*** Input ***

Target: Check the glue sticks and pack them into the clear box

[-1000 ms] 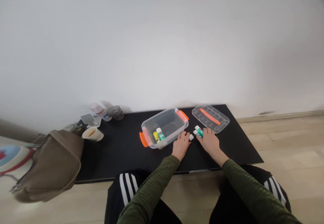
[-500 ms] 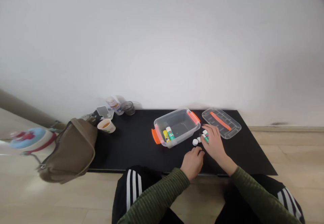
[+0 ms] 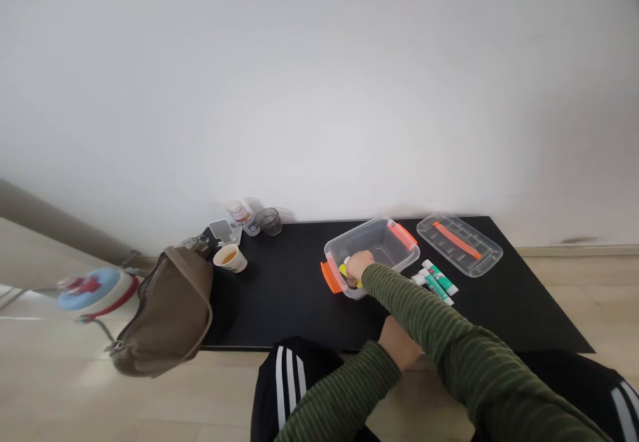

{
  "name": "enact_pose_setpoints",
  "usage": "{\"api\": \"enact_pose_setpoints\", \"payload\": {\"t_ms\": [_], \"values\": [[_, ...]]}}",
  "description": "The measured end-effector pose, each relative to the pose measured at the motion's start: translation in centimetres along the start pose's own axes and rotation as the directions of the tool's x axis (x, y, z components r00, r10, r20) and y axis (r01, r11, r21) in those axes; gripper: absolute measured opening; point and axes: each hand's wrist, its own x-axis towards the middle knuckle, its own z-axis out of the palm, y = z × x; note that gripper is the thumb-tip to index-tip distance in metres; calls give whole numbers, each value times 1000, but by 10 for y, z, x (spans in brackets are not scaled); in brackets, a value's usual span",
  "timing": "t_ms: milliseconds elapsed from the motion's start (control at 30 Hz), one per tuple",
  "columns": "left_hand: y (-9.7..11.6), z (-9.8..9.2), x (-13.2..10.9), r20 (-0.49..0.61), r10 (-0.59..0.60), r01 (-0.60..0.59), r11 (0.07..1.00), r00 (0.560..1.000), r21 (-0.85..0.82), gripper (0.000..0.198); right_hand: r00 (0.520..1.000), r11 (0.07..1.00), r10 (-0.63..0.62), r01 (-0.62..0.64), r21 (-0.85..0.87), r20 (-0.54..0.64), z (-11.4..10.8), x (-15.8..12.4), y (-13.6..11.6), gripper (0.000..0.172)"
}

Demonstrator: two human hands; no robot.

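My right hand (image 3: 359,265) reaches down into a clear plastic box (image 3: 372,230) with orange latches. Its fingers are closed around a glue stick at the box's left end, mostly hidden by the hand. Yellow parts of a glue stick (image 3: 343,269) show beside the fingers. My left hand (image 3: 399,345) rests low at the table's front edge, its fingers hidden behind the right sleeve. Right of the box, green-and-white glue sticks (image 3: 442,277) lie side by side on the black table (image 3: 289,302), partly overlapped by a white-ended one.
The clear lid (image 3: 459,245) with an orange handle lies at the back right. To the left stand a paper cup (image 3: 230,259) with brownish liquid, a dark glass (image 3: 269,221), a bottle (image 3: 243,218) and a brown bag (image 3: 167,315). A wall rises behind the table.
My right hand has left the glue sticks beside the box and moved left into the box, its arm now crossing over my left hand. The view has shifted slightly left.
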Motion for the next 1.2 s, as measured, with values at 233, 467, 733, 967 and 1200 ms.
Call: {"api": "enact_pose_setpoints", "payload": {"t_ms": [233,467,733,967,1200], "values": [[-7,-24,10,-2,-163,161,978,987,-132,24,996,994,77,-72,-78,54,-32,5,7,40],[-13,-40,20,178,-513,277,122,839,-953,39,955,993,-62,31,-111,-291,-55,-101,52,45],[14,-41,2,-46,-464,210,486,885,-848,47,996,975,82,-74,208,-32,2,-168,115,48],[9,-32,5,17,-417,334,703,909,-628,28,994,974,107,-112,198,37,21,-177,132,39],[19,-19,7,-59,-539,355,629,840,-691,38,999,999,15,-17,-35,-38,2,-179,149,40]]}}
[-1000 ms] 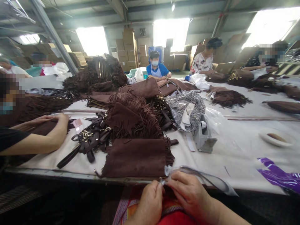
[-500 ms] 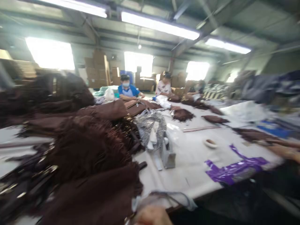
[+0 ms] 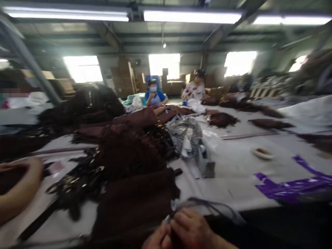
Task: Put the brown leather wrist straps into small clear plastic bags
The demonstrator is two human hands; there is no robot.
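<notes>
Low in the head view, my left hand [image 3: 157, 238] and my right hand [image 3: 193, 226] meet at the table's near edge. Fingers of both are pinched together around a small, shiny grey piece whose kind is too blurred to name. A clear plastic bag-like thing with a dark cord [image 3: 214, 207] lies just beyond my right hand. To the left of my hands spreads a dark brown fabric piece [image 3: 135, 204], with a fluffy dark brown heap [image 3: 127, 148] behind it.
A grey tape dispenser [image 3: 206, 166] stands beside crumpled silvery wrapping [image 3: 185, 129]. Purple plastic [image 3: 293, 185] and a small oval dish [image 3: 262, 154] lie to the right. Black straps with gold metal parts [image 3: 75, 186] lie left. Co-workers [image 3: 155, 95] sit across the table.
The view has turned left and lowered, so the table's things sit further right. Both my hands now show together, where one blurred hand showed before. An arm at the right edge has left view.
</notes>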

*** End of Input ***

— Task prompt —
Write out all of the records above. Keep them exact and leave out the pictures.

— Written answer —
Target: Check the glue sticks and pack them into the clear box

[-1000 ms] 
[-500 ms] 
[+0 ms] 

{
  "name": "enact_pose_setpoints",
  "usage": "{\"api\": \"enact_pose_setpoints\", \"payload\": {\"t_ms\": [_], \"values\": [[_, ...]]}}",
  "description": "The measured end-effector pose, each relative to the pose measured at the motion's start: translation in centimetres along the start pose's own axes and rotation as the directions of the tool's x axis (x, y, z components r00, r10, r20) and y axis (r01, r11, r21) in those axes; gripper: absolute measured opening; point and axes: each hand's wrist, its own x-axis towards the middle knuckle, its own z-axis out of the palm, y = z × x; note that gripper is the thumb-tip to index-tip distance in metres; calls give whole numbers, each value times 1000, but by 10 for y, z, x (spans in brackets are not scaled); in brackets, a value's usual span",
  "timing": "t_ms: milliseconds elapsed from the motion's start (control at 30 Hz), one per tuple",
  "columns": "left_hand: y (-9.7..11.6), z (-9.8..9.2), x (-13.2..10.9), r20 (-0.49..0.61), r10 (-0.59..0.60), r01 (-0.60..0.59), r11 (0.07..1.00), r00 (0.560..1.000), r21 (-0.85..0.82), gripper (0.000..0.198); right_hand: r00 (0.520..1.000), r11 (0.07..1.00), r10 (-0.63..0.62), r01 (-0.62..0.64), r21 (-0.85..0.87), r20 (-0.54..0.64), z (-11.4..10.8), x (-15.8..12.4), y (-13.6..11.6), gripper (0.000..0.172)"
}

Demonstrator: two human hands; no robot.

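My right hand (image 3: 359,265) reaches down into a clear plastic box (image 3: 372,230) with orange latches. Its fingers are closed around a glue stick at the box's left end, mostly hidden by the hand. Yellow parts of a glue stick (image 3: 343,269) show beside the fingers. My left hand (image 3: 399,345) rests low at the table's front edge, its fingers hidden behind the right sleeve. Right of the box, green-and-white glue sticks (image 3: 442,277) lie side by side on the black table (image 3: 289,302), partly overlapped by a white-ended one.
The clear lid (image 3: 459,245) with an orange handle lies at the back right. To the left stand a paper cup (image 3: 230,259) with brownish liquid, a dark glass (image 3: 269,221), a bottle (image 3: 243,218) and a brown bag (image 3: 167,315). A wall rises behind the table.
My right hand has left the glue sticks beside the box and moved left into the box, its arm now crossing over my left hand. The view has shifted slightly left.
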Motion for the next 1.2 s, as measured, with values at 233, 467, 733, 967 and 1200 ms.
Call: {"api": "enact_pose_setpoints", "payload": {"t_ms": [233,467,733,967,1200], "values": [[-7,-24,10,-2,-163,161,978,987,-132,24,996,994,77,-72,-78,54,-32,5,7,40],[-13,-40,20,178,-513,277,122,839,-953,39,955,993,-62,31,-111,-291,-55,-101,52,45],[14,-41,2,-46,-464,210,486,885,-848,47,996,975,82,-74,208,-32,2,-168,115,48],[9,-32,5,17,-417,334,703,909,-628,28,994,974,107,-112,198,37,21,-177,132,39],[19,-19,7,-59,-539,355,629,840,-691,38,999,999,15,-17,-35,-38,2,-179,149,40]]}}
[-1000 ms] 
[-500 ms] 
[+0 ms] 
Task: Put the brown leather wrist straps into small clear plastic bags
The demonstrator is two human hands; there is no robot.
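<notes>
Low in the head view, my left hand [image 3: 157, 238] and my right hand [image 3: 193, 226] meet at the table's near edge. Fingers of both are pinched together around a small, shiny grey piece whose kind is too blurred to name. A clear plastic bag-like thing with a dark cord [image 3: 214, 207] lies just beyond my right hand. To the left of my hands spreads a dark brown fabric piece [image 3: 135, 204], with a fluffy dark brown heap [image 3: 127, 148] behind it.
A grey tape dispenser [image 3: 206, 166] stands beside crumpled silvery wrapping [image 3: 185, 129]. Purple plastic [image 3: 293, 185] and a small oval dish [image 3: 262, 154] lie to the right. Black straps with gold metal parts [image 3: 75, 186] lie left. Co-workers [image 3: 155, 95] sit across the table.
The view has turned left and lowered, so the table's things sit further right. Both my hands now show together, where one blurred hand showed before. An arm at the right edge has left view.
</notes>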

No additional output is required.